Exercise » Write out all the data again, exactly.
****
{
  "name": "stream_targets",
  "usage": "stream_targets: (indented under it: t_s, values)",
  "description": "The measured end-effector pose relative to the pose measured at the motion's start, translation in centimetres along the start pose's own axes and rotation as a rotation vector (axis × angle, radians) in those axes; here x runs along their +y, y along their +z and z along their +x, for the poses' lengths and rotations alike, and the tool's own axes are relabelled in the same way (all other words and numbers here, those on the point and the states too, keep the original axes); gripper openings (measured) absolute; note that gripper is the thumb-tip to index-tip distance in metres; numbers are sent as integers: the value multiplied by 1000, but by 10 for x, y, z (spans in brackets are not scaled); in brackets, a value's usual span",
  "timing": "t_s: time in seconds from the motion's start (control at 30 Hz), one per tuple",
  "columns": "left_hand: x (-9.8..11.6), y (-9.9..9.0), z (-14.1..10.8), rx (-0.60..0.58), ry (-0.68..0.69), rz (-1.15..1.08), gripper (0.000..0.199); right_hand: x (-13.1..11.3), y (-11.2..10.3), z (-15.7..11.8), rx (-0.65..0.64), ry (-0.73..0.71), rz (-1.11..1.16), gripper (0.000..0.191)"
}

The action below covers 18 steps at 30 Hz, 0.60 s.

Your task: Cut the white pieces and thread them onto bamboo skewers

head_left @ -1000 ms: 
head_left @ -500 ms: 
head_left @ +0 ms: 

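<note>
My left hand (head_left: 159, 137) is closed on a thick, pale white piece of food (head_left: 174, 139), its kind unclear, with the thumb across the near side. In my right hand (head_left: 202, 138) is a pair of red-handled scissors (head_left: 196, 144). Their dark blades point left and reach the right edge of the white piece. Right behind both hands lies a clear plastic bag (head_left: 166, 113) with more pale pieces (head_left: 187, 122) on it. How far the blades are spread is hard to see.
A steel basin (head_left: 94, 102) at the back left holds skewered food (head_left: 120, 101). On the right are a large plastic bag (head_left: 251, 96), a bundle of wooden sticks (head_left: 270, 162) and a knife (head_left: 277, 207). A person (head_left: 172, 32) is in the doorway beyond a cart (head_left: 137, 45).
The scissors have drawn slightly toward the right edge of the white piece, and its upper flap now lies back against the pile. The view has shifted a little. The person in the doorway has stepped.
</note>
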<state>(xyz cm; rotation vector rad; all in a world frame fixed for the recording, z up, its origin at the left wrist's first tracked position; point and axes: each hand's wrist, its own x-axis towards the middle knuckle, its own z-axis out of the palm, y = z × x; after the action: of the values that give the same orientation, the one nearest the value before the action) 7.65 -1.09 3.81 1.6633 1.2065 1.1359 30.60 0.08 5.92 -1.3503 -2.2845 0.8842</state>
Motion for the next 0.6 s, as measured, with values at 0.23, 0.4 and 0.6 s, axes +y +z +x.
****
Solution below »
{
  "name": "stream_targets",
  "usage": "stream_targets: (indented under it: t_s, values)",
  "description": "The measured end-effector pose relative to the pose measured at the motion's start, translation in centimetres along the start pose's own axes and rotation as a rotation vector (axis × angle, radians) in those axes; here x runs along their +y, y along their +z and z along their +x, for the poses' lengths and rotations alike, and the tool's own axes are relabelled in the same way (all other words and numbers here, those on the point and the states too, keep the original axes); gripper openings (measured) absolute; note that gripper is the thumb-tip to index-tip distance in metres; numbers are sent as integers: the value multiplied by 1000, but by 10 for x, y, z (spans in brackets are not scaled); in brackets, a value's usual span",
  "timing": "t_s: time in seconds from the motion's start (control at 30 Hz), one per tuple",
  "columns": "left_hand: x (-9.8..11.6), y (-9.9..9.0), z (-14.1..10.8), rx (-0.60..0.58), ry (-0.68..0.69), rz (-1.15..1.08), gripper (0.000..0.199); right_hand: x (-13.1..11.3), y (-11.2..10.3), z (-15.7..11.8), rx (-0.65..0.64), ry (-0.73..0.71), rz (-1.11..1.16), gripper (0.000..0.191)"
}

The action below covers 18 steps at 30 Hz, 0.60 s.

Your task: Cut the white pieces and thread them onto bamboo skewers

head_left @ -1000 ms: 
head_left @ -500 ms: 
head_left @ +0 ms: 

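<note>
My left hand (head_left: 159, 137) is closed on a thick, pale white piece of food (head_left: 174, 139), its kind unclear, with the thumb across the near side. In my right hand (head_left: 202, 138) is a pair of red-handled scissors (head_left: 196, 144). Their dark blades point left and reach the right edge of the white piece. Right behind both hands lies a clear plastic bag (head_left: 166, 113) with more pale pieces (head_left: 187, 122) on it. How far the blades are spread is hard to see.
A steel basin (head_left: 94, 102) at the back left holds skewered food (head_left: 120, 101). On the right are a large plastic bag (head_left: 251, 96), a bundle of wooden sticks (head_left: 270, 162) and a knife (head_left: 277, 207). A person (head_left: 172, 32) is in the doorway beyond a cart (head_left: 137, 45).
The scissors have drawn slightly toward the right edge of the white piece, and its upper flap now lies back against the pile. The view has shifted a little. The person in the doorway has stepped.
</note>
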<state>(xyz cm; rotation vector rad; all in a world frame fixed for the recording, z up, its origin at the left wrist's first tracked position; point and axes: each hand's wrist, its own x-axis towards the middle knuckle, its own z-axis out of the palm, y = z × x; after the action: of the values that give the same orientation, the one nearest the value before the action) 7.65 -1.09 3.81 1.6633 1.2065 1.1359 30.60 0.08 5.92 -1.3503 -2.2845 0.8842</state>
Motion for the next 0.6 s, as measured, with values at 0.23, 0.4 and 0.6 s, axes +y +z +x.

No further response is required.